Having to be creative and think up a meal when you’re hungry and tired just doesn’t work. Creativity and inspiration go out the window and you’re either dialing up our local pizza delivery store or eating cereal for dinner. Neither of these are good healthy choices and we typically regret them every time.
Take the 30 minutes a week and meal plan – you won’t regret it. You’ll realize you’re saving money when notice fewer impulse delivery meals. Keep to it, and another 1% saved.
Try Less-expensive Cuts of Meat or Reduce Your Intake
I don’t even like to offer this as a suggestion because I don’t want you to interpret this as me telling you to choose less healthy meat choices. I’m not.
What I am saying is that choosing to purchase sirloin instead of filet mignon will save you money. Not the same I know (I love filet mignon), but with the right recipes it can be just as good – think stews.
Meat prices are going through the roof, and it’s very painful to experience. A great way to fight this and save another 1% (or much more!) is to simply cut back your meat intake. Use more fillers like breadcrumbs in your meatballs and meatloaf. For meatloaf try adding in rice and oatmeal.
Cut back on your deli meat and try hearty vegetable sandwiches, yes you can make hearty veggie sandwiches which are satisfying!
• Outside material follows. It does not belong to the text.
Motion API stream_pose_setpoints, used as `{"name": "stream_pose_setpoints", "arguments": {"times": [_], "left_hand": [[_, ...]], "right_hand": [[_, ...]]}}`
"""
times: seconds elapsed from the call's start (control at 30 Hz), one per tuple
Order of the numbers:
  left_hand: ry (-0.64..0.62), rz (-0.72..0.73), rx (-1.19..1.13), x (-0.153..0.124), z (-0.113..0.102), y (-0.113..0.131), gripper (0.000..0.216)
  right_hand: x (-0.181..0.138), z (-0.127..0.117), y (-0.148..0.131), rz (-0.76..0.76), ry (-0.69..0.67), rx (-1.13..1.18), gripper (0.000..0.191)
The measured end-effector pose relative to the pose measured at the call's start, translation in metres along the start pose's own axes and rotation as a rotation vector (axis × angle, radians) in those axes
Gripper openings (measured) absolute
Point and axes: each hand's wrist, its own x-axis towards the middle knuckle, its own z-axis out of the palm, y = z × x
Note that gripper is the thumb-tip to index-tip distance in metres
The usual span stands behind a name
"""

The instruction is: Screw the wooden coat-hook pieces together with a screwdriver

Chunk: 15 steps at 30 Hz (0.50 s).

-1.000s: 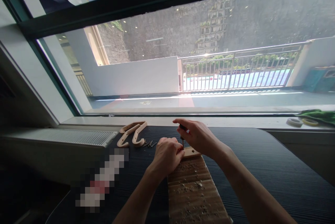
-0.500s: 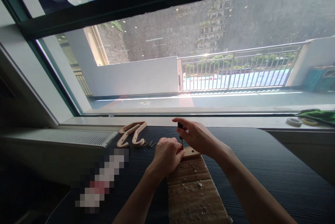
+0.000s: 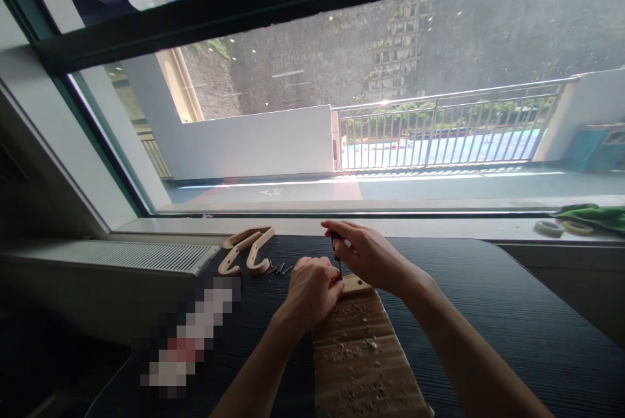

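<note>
My right hand (image 3: 374,254) is closed around the dark handle of a screwdriver (image 3: 336,242), held nearly upright with its shaft pointing down. Against the wooden hook (image 3: 357,284), my left hand (image 3: 312,284) is closed, its thumb and fingertips beside the screwdriver's lower end. The hook has a dark hole and lies at the far end of a pitted, corrugated cardboard strip (image 3: 361,346). My left fingers hide part of the hook, and whether a screw sits under the tip cannot be seen.
More wooden hooks (image 3: 258,262) lie at the back left of the dark table (image 3: 469,301), with several loose screws (image 3: 280,269) beside them. A windowsill (image 3: 469,229) runs behind, holding tape rolls (image 3: 547,228) and a green cloth (image 3: 593,215). A vented radiator (image 3: 146,256) stands left.
The screwdriver's handle has tilted very slightly to the left in my right hand. My left hand stays where it was on the wooden hook.
</note>
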Motion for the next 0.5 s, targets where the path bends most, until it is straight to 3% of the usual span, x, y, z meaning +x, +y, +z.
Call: {"name": "stream_pose_setpoints", "arguments": {"times": [0.27, 0.5], "left_hand": [[-0.046, -0.042, -0.001, -0.0002, -0.0037, 0.0023, 0.021], [-0.013, -0.009, -0.005, -0.0003, -0.0006, -0.0003, 0.021]], "right_hand": [[0.0009, 0.0038, 0.0071, 0.048, -0.006, 0.089, 0.036], [0.0013, 0.0042, 0.0070, 0.071, 0.023, 0.009, 0.035]]}}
When making recipes like breaded chicken breasts, or chicken parmesan, cut the breasts lengthwise so you’re in essence using thick cutlets so you get more servings. Get more servings from a single chicken breast. You’re not doing any harm – we all could learn to cut back a little with our meats anyway.
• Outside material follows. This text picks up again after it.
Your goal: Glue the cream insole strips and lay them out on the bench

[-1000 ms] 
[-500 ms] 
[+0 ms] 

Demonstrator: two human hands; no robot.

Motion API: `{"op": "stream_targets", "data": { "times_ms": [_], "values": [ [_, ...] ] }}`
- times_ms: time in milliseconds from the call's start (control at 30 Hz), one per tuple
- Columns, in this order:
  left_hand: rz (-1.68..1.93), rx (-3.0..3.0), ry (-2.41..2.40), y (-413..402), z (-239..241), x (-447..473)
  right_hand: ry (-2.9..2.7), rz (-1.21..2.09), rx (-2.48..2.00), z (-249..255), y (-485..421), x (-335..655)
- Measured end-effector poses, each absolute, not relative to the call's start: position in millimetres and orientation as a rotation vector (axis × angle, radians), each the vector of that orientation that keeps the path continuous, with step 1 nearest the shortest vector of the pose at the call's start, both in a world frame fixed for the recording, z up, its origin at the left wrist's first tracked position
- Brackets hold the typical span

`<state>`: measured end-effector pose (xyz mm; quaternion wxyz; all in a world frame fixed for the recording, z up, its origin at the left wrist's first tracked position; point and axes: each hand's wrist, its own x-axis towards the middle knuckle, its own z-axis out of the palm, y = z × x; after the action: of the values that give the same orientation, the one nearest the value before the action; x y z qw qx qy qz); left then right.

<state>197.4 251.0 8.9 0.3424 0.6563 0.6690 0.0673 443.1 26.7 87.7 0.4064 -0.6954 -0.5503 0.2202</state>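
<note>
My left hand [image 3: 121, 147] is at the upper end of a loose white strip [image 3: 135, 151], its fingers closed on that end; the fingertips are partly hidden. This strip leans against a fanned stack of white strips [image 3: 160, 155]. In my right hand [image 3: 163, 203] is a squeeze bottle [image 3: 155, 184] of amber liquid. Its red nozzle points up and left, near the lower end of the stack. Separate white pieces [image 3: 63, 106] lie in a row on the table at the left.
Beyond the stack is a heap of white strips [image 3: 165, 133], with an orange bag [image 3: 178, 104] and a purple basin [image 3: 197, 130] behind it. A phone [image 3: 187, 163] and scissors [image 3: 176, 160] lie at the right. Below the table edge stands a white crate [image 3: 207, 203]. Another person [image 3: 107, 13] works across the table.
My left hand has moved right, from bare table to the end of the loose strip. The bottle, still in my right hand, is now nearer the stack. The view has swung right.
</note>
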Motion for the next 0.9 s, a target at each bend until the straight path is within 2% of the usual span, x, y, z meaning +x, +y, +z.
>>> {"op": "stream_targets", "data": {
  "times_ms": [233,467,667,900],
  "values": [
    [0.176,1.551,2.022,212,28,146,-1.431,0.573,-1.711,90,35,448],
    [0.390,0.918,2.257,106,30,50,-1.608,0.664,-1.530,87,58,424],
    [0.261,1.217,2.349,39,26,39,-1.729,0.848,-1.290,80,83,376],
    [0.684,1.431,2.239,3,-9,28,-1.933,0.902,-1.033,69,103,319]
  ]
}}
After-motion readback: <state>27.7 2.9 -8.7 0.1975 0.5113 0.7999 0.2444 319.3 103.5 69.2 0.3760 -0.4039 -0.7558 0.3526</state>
Compare the prices of what you would have bought vs what you are now buying… 1% saved.
Buy Meats on Clearance Can Lead to Big Savings
You can make some amazing meals with quality meats that you’ve purchased at a discount. Here’s the thing, you need to look for these clearance items every time you’re at the store. This will surely help save 1%, maybe not upfront but in the long run yes.
I know that goes against my rule of only buying what’s on your list, but the payoff can be great down the road. Prices won’t be going down to normal levels anytime soon, and honestly it’s just a good tip no matter what life brings us.
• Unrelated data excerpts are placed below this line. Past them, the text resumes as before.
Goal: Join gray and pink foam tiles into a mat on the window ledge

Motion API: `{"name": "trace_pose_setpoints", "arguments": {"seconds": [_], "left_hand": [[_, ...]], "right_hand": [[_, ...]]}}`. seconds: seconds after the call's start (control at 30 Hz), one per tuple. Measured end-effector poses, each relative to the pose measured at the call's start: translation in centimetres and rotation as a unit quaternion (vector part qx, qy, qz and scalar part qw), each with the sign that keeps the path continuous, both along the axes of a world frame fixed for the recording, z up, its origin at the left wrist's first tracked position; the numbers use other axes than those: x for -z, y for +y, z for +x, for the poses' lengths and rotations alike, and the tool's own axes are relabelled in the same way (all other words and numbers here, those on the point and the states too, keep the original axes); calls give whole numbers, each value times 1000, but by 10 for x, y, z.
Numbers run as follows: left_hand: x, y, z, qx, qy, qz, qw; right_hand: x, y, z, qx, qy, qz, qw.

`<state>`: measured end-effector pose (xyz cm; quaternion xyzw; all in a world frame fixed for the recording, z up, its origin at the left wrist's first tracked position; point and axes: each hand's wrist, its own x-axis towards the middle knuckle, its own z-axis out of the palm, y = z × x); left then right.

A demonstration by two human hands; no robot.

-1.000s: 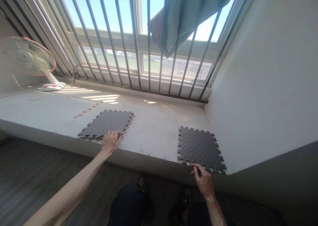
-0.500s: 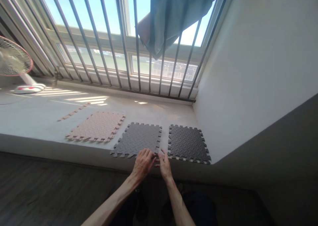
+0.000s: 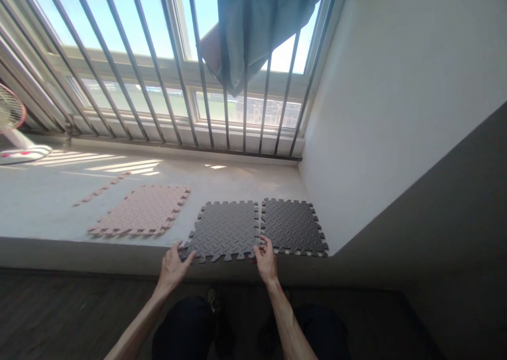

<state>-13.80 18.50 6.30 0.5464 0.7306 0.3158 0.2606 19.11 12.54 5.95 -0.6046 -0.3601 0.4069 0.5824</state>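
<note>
A grey foam mat tile (image 3: 226, 228) with toothed, puzzle-like edges lies on the pale ledge, its front edge at the ledge's rim. My left hand (image 3: 173, 265) grips its front left corner, thumb and fingers on either side. At the front right corner, my right hand (image 3: 266, 259) pinches the same tile between thumb and fingers. A darker foam mat tile (image 3: 292, 225) lies just to the right, a thin gap separating the two. To the left rests a pink foam mat tile (image 3: 142, 210), and beyond it a narrow pink edge strip (image 3: 103, 188).
Metal window bars (image 3: 178, 85) rise behind the ledge (image 3: 43, 207), with a draped cloth (image 3: 253, 38) hanging near them. A white wall (image 3: 380, 85) bounds the right side. A fan (image 3: 16, 143) stands at far left. Dark floor (image 3: 79, 307) lies below.
My left hand has moved left to the grey tile's other front corner. The grey tile has shifted right, narrowing its gap to the darker tile. The camera view has shifted slightly.
</note>
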Motion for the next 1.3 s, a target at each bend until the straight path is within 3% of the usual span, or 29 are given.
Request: {"name": "trace_pose_setpoints", "arguments": {"seconds": [0.13,0.27,0.47,0.67,0.77,0.87,0.93,1.03,1.1,1.2,1.3], "left_hand": [[7,10,2,-35,-293,-71,953],[-4,29,28,-30,-354,-23,935],[-2,54,42,21,-225,-3,974],[6,49,28,105,-42,31,993],[-2,41,35,81,94,30,992],[-11,31,56,93,192,91,973],[-15,23,77,193,210,153,946],[-14,10,114,361,228,212,879],[-11,4,137,423,243,230,842],[-2,-3,162,448,263,243,820],[7,-7,176,440,276,248,817]], "right_hand": [[-7,9,17,-24,-12,-2,1000],[-13,25,35,-11,-51,0,999],[-22,36,53,-4,-224,-66,972],[-36,20,48,-29,-401,-135,906],[-41,15,48,-30,-443,-130,886],[-44,11,52,-21,-482,-98,870],[-43,5,55,-30,-499,-49,865],[-37,-7,54,-89,-509,28,856],[-31,-17,51,-131,-513,43,847],[-24,-27,46,-160,-520,32,838],[-28,-22,47,-166,-516,20,840]]}}
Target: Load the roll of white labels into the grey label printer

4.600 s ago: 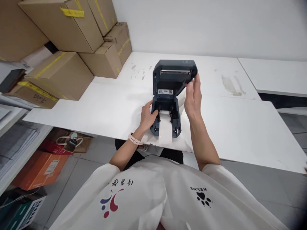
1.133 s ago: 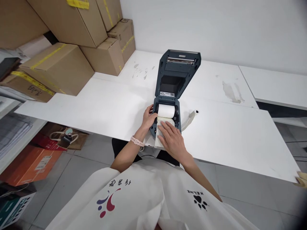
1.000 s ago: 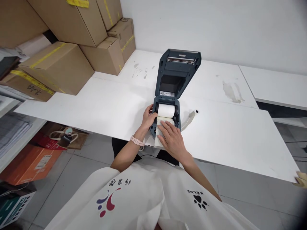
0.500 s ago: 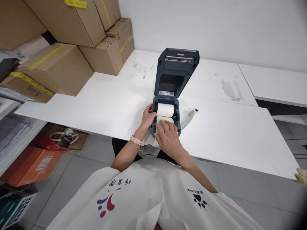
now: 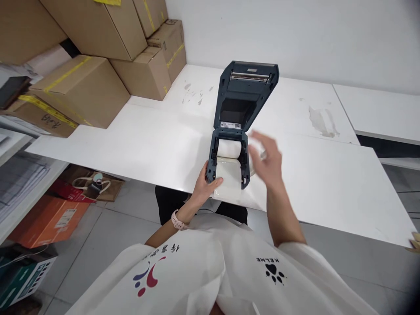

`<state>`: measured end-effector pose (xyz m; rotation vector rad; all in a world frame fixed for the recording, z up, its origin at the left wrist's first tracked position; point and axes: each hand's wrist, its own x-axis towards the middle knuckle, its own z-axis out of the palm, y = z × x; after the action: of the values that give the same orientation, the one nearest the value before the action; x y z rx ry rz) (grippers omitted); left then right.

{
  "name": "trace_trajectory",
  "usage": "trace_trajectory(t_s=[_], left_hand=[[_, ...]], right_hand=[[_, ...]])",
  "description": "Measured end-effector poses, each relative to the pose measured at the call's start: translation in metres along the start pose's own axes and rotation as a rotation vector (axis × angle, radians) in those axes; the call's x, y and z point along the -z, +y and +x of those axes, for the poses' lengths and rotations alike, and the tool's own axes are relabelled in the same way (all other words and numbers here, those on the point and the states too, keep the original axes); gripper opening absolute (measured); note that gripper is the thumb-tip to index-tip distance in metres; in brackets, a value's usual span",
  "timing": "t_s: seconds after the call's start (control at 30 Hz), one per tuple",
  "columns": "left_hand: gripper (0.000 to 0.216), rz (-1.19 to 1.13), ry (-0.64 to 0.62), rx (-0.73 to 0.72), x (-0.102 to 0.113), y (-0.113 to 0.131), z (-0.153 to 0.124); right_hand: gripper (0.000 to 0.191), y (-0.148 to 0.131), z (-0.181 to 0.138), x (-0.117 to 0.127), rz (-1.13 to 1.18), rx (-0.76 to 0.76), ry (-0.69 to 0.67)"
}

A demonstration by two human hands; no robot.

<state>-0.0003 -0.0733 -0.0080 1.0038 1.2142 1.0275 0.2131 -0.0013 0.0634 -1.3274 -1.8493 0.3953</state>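
A dark blue label printer [image 5: 211, 171] stands on the white table, its lid [image 5: 220, 103] tipped up and back. Inside lies a white label roll [image 5: 229, 148], and its strip [image 5: 229, 175] runs forward over the printer's front edge. My left hand [image 5: 203, 188] grips the printer's front left side, with the thumb pressing on the strip. To the right of the printer, my right hand [image 5: 267, 161] is raised with fingers spread and holds nothing; motion blurs it. Behind that hand, the small rolled paper piece [image 5: 263, 154] is mostly hidden.
Cardboard boxes [image 5: 85, 89] with yellow tape are stacked at the left rear of the white table [image 5: 157, 140]. A white wall [image 5: 295, 35] rises behind. On the floor at left are an orange box [image 5: 46, 221] and bags. The table's front edge runs close to my body.
My right hand has lifted off the label strip and moved right and up, beside the printer. My left thumb has shifted forward onto the strip, which now lies exposed over the front.
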Motion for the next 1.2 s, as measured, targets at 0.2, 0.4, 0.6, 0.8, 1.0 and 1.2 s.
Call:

Buy the meat and put it in the freezer. I have filet mignons in my freezer that I paid a fraction of what they are going for today. Same with chicken breasts. Stock up on your meats if you must have meats on hand but do it when the price is right.
It’s getting too crazy to pay regular prices anymore.
Talk to the butcher and ask when they will be marking items down. You’ll want to get there first before others. Is it in the morning or night? Is it on the weekend or in the middle of the week?
Keep your eyes open and try to get some insider info from the butcher on staff.
Bonus 1% Tip:
This tip will save you 1%, it certainly has me.
If you travel locally or enjoy taking weekend rides with friends or whoever, consider packing a lunch. Pack some sandwiches (use baguettes to make it special), bottled water, and use a thermos for some coffee. Making and traveling with your own coffee vs buying it at Starbucks or other store is a HUGE saver.
Make sure to add in some nice snacks too that you enjoy.
This will keep you from making impulse decisions to stop at the nearest eatery like you may normally do. Even if you do stop somewhere with friends, you will be more likely to order less since you’ve already been eating.
In the past, it was normal to pack a lunch for Sunday drives. Why not keep the tradition alive? After all, this will save you at least 1%!
I’ve given you 20 (err… 21) ways to help cut back on food costs while they continue to escalate. You probably have some tips you’d like to share, feel free to let me know in the comments below because I’m always looking for ways to save too.
Remember the 1% Rule
I hope you’ve found this article helpful and informative. I wish you the best as we live through these times and I’ll continue to offer tips and suggestions to help make life in the kitchen (and with our budgets) easier and enjoyable.